**Task directions:** Only one stretch of the data below is needed. Output the lines from the one with "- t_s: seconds" up to and including the one with "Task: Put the", exactly as they stand.

Collected data:
Segment Open

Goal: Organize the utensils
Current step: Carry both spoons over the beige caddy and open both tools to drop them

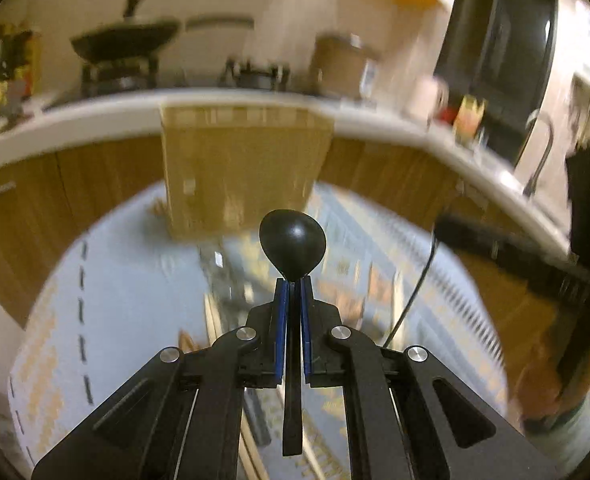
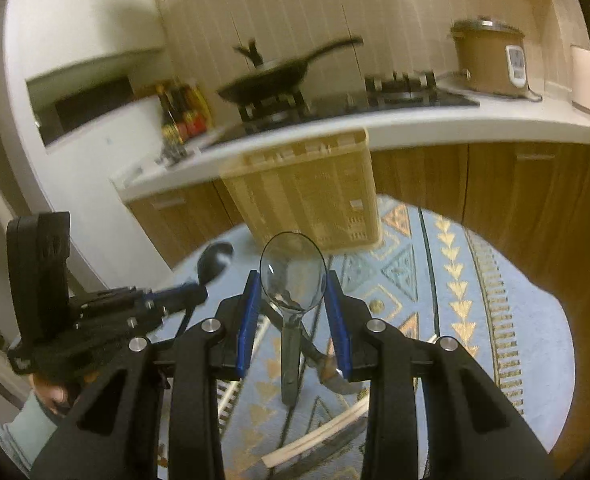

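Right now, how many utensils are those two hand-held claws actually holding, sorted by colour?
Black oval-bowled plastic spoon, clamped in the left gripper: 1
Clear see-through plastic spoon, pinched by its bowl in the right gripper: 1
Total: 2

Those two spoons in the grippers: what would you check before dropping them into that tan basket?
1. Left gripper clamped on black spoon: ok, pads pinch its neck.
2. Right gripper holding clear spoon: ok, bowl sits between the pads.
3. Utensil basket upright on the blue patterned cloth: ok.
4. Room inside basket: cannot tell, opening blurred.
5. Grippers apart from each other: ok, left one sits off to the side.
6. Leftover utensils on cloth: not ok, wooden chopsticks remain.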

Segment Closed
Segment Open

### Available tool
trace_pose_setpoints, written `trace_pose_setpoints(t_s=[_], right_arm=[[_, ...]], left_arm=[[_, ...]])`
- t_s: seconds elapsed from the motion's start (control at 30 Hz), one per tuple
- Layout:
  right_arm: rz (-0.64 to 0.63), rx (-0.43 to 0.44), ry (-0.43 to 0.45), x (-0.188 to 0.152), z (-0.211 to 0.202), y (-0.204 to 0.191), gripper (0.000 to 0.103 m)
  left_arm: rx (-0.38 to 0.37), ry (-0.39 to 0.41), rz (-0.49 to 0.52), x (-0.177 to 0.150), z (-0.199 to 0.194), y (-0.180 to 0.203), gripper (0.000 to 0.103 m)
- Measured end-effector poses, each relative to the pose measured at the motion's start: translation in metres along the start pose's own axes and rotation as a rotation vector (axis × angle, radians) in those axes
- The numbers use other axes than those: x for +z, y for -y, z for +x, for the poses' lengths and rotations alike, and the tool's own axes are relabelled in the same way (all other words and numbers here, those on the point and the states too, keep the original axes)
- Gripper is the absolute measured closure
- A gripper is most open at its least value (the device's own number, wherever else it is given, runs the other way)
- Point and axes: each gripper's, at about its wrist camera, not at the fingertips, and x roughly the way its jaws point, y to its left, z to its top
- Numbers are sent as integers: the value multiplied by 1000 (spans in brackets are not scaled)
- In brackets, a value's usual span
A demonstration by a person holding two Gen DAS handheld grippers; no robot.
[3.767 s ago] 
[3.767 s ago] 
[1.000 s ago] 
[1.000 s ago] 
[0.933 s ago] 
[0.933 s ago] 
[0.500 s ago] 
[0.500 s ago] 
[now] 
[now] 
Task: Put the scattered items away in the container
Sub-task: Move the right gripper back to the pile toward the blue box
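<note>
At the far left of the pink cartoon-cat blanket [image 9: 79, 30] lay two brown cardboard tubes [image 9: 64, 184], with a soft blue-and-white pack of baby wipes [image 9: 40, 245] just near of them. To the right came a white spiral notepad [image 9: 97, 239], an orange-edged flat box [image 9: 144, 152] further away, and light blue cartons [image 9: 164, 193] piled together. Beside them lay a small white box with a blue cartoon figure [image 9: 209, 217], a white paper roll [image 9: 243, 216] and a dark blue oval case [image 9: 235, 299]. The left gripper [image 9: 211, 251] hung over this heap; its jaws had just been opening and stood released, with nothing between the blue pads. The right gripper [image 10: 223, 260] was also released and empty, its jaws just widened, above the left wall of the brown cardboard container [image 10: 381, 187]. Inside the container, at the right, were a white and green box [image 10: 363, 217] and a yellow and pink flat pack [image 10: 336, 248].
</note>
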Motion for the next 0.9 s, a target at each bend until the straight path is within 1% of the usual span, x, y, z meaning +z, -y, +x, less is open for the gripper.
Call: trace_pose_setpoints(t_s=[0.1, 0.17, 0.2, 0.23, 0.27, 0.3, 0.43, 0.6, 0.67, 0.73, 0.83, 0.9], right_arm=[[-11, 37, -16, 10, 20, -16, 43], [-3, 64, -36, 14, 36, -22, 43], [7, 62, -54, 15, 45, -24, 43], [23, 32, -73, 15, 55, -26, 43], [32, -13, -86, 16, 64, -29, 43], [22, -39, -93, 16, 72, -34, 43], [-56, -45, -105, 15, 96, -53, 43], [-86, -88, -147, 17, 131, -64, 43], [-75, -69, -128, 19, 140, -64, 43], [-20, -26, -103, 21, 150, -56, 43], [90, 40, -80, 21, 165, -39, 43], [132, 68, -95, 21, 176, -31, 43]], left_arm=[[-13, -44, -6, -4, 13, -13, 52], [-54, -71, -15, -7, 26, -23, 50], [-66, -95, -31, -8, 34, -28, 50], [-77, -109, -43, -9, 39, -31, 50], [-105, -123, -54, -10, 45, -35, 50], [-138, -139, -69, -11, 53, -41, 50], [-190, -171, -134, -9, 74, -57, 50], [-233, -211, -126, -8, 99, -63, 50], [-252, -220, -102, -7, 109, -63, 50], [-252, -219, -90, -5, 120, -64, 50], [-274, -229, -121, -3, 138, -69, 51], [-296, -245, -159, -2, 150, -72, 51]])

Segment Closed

**Result of the task:**
- t_s: seconds elapsed from the motion's start (control at 30 Hz), one per tuple
- Layout:
  right_arm: rz (-0.64 to 0.63), rx (-0.43 to 0.44), ry (-0.43 to 0.45), x (-0.188 to 0.152), z (-0.211 to 0.202), y (-0.204 to 0.191), gripper (0.000 to 0.103 m)
  left_arm: rx (-0.38 to 0.37), ry (-0.39 to 0.41), rz (-0.49 to 0.52), x (-0.177 to 0.150), z (-0.199 to 0.194), y (-0.180 to 0.203), gripper (0.000 to 0.103 m)
- Measured end-effector poses, each relative to the pose measured at the motion's start: translation in metres along the start pose's own axes and rotation as a rotation vector (axis × angle, radians) in those axes
- The numbers use other axes than those: x for +z, y for -y, z for +x, for the poses' lengths and rotations alike, and the tool's own axes are relabelled in the same way (all other words and numbers here, those on the point and the states too, keep the original axes)
- Gripper is the absolute measured closure
- A gripper is most open at its least value (the device's own number, wherever else it is given, runs the other way)
- Point and axes: each gripper's, at about its wrist camera, not at the fingertips, and x roughly the way its jaws point, y to its left, z to its top
- Numbers are sent as integers: the value multiplied by 1000 (spans in brackets are not scaled)
- In brackets, a value's usual span
A demonstration by a person holding two Gen DAS handheld grippers; no robot.
[3.767 s ago] 
[3.767 s ago] 
[1.000 s ago] 
[1.000 s ago] 
[0.933 s ago] 
[0.933 s ago] 
[0.500 s ago] 
[0.500 s ago] 
[now] 
[now] 
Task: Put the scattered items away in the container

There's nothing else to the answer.